Keputusan tersebut diambil dalam rapat darurat yang digelar untuk membahas proposal yang diumumkan FIFA pada awal pekan ini.
Di sisi lain, Konfederasi Sepak Bola Amerika Utara, Tengah, dan Karibia (Concacaf), yang menaungi 41 asosiasi anggota dan menjadi penyelenggara Piala Dunia tahun ini, menyatakan seluruh anggotanya telah “menolak” proposal yang diajukan Presiden FIFA Gianni Infantino setelah menggelar pertemuan pada Kamis waktu setempat.
Sejumlah sumber menyebut negara-negara anggota Concacaf juga mulai kehilangan kepercayaan terhadap kepemimpinan Infantino.
UEFA sebelumnya telah menyatakan penolakannya melalui dua pernyataan keras, dan sikap tersebut kini ditegaskan kembali.
“Piala Dunia tidak boleh diperlakukan sebagai produk investasi,” demikian pernyataan UEFA pada Kamis.
“Turnamen ini adalah salah satu warisan olahraga terbesar dalam sejarah sepak bola. Piala Dunia dibangun selama beberapa generasi oleh para pemain, tim nasional, dan suporter dari seluruh dunia. Tidak ada satu pun bagian dari kompetisi ini yang boleh diserahkan kepada investor swasta. Piala Dunia tidak untuk dijual.”
Ancaman boikot UEFA akan mencakup seluruh kompetisi FIFA, termasuk Piala Dunia putra, Piala Dunia putri, hingga Piala Dunia Antarklub, jika proposal Gianni Infantino disetujui melalui pemungutan suara oleh asosiasi anggota FIFA.
Ujian pertama terhadap sikap tersebut diperkirakan terjadi pada Oktober mendatang, ketika babak play-off Piala Dunia Putri dijadwalkan berlangsung.
Ketua Asosiasi Sepak Bola Inggris (FA), Debbie Hewitt, dan Chief Executive Mark Bullingham disebut menjadi salah satu tokoh yang menyampaikan pandangannya dalam rapat UEFA. Suasana pertemuan digambarkan berlangsung sangat panas karena kuatnya penolakan terhadap proposal tersebut.
Meski menjabat sebagai salah satu dari delapan wakil presiden FIFA, Hewitt disebut sama sekali tidak mengetahui pembahasan yang dilakukan Infantino terkait proposal tersebut.
Apa Isi Rencana Gianni Infantino?
FIFA berencana membentuk anak perusahaan komersial yang akan mengelola seluruh kompetisi utamanya, termasuk Piala Dunia. Melalui perusahaan tersebut, investor eksternal dapat membeli sebagian saham.

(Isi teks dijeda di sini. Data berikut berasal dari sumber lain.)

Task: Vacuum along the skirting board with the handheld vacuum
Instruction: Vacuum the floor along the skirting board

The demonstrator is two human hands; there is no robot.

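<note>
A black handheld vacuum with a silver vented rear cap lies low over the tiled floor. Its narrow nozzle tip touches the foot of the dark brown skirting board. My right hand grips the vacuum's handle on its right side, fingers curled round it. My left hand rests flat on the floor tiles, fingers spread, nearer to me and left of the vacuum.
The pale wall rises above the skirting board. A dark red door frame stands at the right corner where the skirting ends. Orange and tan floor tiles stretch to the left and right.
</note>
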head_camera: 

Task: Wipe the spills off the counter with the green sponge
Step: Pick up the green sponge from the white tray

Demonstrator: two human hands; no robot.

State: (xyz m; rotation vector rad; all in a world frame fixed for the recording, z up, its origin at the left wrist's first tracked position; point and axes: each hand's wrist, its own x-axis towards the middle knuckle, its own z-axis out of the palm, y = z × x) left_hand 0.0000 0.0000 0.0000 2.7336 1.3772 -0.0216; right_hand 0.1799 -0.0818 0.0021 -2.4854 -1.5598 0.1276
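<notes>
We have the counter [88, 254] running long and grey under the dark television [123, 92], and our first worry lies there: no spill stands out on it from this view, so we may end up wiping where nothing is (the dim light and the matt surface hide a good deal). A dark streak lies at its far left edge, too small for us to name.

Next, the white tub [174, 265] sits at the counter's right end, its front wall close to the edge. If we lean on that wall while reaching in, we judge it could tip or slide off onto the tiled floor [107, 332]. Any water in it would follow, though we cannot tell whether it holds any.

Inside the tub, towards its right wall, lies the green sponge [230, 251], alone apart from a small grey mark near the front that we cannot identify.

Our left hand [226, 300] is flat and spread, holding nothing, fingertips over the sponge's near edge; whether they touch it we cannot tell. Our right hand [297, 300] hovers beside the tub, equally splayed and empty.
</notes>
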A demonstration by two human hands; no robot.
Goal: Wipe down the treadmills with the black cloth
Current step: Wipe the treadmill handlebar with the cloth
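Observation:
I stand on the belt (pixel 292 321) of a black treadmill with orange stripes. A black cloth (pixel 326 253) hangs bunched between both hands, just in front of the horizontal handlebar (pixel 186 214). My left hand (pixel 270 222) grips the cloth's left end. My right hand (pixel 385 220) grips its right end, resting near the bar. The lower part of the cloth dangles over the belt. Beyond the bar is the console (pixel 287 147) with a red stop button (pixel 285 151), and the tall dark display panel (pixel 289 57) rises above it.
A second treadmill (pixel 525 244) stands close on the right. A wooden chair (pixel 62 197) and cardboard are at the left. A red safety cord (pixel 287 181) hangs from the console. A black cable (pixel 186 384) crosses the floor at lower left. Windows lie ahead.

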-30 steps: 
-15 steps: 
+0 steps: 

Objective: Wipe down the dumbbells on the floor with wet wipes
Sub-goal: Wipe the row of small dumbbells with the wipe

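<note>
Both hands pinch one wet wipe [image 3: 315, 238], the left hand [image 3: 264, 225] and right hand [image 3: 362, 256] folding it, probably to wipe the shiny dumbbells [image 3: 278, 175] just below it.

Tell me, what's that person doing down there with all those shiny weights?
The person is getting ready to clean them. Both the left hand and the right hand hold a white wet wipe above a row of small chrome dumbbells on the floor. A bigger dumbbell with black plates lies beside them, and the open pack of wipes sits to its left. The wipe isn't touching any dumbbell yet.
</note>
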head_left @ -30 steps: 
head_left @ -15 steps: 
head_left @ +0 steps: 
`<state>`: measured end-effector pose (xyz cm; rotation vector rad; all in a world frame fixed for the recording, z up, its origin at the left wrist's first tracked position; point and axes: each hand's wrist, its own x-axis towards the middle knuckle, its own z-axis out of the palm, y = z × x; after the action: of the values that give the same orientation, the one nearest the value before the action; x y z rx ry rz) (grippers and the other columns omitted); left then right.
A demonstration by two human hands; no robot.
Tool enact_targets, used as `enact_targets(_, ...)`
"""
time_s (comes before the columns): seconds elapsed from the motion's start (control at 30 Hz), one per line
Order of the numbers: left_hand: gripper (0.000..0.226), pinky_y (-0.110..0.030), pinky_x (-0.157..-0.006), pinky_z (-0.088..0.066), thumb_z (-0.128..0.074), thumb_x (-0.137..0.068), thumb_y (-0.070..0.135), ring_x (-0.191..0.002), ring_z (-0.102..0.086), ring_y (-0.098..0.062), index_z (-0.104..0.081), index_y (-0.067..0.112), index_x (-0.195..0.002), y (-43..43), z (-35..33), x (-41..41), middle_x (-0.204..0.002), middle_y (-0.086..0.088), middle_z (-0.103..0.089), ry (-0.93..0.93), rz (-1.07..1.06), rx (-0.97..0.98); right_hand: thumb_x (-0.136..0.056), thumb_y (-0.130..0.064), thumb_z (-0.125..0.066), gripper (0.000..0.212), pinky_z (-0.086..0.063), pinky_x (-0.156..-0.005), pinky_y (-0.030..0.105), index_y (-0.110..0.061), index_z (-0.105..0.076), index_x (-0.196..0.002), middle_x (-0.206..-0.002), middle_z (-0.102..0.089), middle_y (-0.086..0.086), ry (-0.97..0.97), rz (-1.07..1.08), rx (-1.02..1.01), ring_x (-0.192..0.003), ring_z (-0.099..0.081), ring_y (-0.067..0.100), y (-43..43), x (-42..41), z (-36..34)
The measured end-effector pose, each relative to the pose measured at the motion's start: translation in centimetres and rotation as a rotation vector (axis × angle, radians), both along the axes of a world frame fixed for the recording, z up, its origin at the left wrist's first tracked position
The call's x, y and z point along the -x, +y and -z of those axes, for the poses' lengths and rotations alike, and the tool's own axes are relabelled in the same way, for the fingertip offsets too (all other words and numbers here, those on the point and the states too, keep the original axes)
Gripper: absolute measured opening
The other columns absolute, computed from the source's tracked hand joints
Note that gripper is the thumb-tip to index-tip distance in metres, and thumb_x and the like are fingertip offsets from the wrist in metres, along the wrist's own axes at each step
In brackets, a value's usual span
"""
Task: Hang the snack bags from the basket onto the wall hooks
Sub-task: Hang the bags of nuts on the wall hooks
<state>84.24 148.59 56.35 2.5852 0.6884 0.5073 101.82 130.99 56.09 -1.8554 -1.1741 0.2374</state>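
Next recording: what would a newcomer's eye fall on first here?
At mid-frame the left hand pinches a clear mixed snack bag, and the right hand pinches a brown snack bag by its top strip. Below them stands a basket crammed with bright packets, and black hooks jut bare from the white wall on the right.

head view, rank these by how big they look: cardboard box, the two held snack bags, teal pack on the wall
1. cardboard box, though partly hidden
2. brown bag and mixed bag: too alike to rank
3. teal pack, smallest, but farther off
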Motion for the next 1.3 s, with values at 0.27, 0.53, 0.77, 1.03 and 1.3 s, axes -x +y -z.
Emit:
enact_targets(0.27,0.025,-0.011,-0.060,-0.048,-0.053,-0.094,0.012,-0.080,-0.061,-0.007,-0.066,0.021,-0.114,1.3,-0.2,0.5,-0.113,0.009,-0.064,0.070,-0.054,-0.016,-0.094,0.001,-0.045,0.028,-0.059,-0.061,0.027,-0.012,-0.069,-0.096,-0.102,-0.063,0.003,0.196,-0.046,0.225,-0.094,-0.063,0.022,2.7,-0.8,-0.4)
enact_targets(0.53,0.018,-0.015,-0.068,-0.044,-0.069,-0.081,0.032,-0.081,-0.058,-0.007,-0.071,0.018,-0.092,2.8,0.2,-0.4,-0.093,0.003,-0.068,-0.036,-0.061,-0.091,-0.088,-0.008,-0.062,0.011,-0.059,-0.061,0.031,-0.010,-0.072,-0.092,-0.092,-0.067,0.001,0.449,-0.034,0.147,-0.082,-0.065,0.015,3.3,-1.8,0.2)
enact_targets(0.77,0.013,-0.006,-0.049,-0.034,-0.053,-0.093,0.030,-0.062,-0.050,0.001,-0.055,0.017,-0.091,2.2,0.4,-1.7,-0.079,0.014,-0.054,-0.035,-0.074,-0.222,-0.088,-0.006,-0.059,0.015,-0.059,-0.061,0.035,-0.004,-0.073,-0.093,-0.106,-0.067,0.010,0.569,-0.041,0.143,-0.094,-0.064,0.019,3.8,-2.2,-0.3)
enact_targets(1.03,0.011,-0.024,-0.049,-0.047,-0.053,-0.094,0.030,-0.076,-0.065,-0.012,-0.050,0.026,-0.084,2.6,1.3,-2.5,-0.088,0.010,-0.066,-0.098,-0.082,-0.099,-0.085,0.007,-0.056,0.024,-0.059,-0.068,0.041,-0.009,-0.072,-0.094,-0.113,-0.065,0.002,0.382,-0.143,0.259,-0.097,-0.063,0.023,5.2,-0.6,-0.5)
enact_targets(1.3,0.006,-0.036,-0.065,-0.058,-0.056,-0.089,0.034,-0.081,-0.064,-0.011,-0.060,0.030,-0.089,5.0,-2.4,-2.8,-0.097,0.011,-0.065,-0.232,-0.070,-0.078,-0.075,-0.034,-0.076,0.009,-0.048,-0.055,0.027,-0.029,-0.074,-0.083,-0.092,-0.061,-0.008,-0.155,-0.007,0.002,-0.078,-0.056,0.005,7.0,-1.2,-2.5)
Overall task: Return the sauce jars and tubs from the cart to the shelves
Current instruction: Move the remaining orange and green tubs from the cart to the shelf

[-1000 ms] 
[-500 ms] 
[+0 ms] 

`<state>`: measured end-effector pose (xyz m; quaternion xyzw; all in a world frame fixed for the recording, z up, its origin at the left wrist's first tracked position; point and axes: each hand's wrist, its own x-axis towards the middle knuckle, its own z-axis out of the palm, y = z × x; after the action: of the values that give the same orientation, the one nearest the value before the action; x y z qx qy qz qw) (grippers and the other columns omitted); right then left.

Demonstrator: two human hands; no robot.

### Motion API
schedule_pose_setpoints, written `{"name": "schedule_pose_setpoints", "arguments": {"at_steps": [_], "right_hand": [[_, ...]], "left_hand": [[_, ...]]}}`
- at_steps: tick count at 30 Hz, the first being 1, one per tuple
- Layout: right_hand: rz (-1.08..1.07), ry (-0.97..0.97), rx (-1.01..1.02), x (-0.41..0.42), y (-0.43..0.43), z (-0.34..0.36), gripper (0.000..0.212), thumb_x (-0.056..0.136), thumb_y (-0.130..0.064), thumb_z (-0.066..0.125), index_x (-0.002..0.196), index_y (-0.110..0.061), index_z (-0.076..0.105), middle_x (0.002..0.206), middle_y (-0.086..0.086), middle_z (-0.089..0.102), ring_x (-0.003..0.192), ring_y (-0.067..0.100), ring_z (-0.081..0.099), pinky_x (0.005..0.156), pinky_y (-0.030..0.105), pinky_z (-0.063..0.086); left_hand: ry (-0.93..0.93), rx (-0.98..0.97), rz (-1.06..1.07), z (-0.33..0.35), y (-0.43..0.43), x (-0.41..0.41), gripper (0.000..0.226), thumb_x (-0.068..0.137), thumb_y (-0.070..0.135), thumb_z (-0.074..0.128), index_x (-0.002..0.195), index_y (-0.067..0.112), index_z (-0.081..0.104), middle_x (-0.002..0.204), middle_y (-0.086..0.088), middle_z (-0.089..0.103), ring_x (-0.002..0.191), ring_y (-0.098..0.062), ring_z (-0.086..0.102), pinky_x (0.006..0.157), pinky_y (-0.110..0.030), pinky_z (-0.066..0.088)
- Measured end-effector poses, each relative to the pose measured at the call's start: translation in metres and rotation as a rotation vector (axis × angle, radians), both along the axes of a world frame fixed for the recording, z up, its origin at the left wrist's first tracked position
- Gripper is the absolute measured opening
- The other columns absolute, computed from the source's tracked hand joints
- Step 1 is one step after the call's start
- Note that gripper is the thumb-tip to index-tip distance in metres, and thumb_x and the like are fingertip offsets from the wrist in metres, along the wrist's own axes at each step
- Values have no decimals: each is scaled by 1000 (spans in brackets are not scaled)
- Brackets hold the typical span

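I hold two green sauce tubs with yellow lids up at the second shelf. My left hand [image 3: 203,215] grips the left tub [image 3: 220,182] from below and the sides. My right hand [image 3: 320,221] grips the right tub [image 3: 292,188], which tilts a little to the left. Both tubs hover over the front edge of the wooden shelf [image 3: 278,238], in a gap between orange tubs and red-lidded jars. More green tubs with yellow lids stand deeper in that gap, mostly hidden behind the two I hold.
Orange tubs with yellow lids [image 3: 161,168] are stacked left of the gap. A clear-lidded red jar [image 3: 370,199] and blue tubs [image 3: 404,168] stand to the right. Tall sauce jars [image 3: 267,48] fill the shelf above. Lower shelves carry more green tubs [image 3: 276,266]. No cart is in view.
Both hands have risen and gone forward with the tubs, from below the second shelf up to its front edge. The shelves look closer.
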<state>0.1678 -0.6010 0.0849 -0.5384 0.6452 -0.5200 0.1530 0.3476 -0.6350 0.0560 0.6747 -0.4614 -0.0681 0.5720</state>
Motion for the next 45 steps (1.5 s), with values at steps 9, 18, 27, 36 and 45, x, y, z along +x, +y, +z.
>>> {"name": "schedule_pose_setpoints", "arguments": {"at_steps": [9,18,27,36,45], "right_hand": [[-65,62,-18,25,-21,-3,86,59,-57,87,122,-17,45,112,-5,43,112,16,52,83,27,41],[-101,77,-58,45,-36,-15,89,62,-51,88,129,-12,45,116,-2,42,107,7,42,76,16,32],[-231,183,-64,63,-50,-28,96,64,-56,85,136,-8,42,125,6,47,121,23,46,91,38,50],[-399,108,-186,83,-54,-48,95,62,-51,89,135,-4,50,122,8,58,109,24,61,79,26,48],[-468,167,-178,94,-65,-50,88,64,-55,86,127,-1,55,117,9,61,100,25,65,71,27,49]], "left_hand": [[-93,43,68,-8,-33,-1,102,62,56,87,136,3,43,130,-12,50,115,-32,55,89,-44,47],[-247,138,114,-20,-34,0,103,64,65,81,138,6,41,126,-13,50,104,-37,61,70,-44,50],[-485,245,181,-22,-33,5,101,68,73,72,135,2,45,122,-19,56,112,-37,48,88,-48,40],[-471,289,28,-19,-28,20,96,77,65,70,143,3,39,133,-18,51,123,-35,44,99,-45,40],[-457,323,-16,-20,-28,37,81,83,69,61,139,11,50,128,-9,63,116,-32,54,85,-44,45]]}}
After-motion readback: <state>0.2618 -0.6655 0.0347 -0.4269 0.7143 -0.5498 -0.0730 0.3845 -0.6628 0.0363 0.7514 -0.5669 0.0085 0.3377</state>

FIFA menyatakan akan “mengundang pihak ketiga untuk melakukan investasi minoritas tanpa hak kendali” pada perusahaan baru bernama FIFA Forward Enterprise (FFE).
Rencana tersebut harus disetujui melalui pemungutan suara oleh 211 asosiasi anggota FIFA.
Infantino membutuhkan sedikitnya 106 suara agar proposal itu lolos. Sementara itu, anggota UEFA dan Concacaf secara keseluruhan berjumlah 96 asosiasi dan diperkirakan akan memberikan suara penolakan.
Dalam surat yang dikirim kepada seluruh anggota FIFA, Infantino menjanjikan dana sebesar US$40 juta (sekitar Rp652 miliar) bagi setiap federasi yang mendukung proposal tersebut.
Ia juga menetapkan batas waktu hingga 19 September bagi federasi yang ingin menerima tahap awal dana sebesar US$20 juta (sekitar Rp326 miliar).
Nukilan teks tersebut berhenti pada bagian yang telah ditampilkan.